* Data below *

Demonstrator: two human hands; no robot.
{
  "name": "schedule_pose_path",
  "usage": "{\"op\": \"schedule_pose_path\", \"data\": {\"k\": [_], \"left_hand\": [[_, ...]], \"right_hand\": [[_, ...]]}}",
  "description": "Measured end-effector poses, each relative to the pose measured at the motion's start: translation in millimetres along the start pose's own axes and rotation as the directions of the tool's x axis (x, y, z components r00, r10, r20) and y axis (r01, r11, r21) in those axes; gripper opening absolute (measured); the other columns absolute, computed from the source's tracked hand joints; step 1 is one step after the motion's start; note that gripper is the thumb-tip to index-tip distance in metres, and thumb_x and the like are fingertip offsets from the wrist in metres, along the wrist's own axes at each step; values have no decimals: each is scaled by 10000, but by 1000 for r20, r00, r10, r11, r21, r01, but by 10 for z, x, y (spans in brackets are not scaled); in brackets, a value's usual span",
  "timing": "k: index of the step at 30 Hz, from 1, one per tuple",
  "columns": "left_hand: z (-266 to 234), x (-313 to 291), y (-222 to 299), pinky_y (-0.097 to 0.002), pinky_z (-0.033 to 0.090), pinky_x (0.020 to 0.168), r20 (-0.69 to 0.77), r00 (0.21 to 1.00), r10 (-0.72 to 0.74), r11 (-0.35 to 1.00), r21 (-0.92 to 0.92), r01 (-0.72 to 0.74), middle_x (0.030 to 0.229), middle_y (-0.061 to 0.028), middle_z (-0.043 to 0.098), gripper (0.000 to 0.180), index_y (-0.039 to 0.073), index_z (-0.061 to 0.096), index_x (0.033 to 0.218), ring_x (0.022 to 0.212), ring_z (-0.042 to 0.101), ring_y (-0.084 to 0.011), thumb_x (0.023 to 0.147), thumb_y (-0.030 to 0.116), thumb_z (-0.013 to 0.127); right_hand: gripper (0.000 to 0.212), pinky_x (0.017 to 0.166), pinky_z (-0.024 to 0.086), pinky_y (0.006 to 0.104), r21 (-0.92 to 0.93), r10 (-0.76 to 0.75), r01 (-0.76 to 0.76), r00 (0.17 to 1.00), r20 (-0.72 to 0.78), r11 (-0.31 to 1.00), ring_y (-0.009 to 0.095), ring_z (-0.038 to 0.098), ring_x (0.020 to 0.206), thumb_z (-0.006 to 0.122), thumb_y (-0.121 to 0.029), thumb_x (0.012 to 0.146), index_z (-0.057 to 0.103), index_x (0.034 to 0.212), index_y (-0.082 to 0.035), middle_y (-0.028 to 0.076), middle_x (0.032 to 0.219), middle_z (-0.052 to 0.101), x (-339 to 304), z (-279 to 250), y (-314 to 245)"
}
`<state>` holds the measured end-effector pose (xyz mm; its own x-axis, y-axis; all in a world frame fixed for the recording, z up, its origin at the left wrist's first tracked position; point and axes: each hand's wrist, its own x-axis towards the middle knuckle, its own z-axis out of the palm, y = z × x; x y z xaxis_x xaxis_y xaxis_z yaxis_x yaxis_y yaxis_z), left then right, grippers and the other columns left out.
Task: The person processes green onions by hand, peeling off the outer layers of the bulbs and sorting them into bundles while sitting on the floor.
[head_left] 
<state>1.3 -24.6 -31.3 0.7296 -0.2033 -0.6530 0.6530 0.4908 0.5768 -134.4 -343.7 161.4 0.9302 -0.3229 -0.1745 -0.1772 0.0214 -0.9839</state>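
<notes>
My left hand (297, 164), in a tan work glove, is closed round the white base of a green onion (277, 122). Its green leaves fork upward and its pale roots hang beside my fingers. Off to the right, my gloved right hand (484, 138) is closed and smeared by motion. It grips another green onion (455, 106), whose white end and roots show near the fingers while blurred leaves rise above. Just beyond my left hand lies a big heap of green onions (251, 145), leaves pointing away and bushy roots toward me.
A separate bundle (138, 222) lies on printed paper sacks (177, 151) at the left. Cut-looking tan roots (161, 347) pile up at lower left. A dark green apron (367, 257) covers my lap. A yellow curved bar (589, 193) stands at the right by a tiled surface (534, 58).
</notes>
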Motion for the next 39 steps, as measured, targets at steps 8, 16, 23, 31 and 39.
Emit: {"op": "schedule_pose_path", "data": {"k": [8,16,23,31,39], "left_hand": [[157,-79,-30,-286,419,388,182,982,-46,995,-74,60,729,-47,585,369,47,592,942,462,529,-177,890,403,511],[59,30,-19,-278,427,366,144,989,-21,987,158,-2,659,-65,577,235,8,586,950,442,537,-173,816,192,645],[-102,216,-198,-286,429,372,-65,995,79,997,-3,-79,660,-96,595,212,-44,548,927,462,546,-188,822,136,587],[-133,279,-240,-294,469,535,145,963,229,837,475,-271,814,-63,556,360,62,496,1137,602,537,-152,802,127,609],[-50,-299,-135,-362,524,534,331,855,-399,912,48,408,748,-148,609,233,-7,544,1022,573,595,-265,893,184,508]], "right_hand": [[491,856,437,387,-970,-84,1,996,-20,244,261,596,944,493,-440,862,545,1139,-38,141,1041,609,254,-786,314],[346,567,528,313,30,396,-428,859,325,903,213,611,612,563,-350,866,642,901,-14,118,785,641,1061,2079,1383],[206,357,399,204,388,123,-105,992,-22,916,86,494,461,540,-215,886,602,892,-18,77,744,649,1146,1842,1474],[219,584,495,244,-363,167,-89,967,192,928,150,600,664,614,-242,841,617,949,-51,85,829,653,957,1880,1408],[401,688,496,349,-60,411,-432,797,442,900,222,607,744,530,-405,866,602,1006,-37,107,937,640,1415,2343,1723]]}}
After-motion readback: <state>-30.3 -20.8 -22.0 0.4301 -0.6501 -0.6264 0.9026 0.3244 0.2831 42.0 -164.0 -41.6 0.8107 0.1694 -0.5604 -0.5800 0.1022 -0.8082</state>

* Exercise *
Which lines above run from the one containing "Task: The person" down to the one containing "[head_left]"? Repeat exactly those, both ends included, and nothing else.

* The completed task *
Task: The person processes green onions by hand, peeling off the outer layers of the bulbs and sorting them into bundles while sitting on the floor.
[head_left] 

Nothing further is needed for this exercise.